[Records excerpted from a collection]

════════

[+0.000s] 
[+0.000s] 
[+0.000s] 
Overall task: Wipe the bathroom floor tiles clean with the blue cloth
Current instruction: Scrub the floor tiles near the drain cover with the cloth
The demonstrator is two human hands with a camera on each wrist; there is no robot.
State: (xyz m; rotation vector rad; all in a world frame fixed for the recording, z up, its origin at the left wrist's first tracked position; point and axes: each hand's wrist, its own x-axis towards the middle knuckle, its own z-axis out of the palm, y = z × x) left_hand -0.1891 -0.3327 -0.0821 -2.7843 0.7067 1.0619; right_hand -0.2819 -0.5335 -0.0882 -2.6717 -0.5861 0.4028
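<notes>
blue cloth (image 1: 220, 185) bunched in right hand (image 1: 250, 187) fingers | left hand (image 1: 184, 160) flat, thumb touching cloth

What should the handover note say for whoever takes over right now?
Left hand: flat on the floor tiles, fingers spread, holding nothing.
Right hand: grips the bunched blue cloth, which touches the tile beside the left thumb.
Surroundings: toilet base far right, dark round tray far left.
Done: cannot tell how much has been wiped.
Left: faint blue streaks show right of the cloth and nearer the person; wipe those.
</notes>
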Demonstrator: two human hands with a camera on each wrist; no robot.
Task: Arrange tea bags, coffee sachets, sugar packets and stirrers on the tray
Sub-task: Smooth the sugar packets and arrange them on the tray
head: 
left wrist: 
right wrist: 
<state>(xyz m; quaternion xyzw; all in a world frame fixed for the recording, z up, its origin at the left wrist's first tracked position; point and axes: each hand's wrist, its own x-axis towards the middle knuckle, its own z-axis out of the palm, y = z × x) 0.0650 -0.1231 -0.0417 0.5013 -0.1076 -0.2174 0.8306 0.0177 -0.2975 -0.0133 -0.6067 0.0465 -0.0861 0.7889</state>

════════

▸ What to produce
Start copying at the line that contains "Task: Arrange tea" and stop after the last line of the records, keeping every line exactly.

▸ Response area
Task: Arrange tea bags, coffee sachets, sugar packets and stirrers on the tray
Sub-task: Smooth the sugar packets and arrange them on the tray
head: 
left wrist: 
right wrist: 
<state>(xyz m; quaternion xyzw; all in a world frame fixed for the recording, z up, its origin at the left wrist's first tracked position; point and axes: each hand's wrist, its own x-axis towards the middle knuckle, its own z-axis out of the palm, y = z × x) 0.0650 -0.1231 -0.0417 0.5013 -0.1076 -0.2174 0.8306 0.0177 -0.2975 -0.0133 -0.6067 0.0465 -0.0861 0.7889</state>

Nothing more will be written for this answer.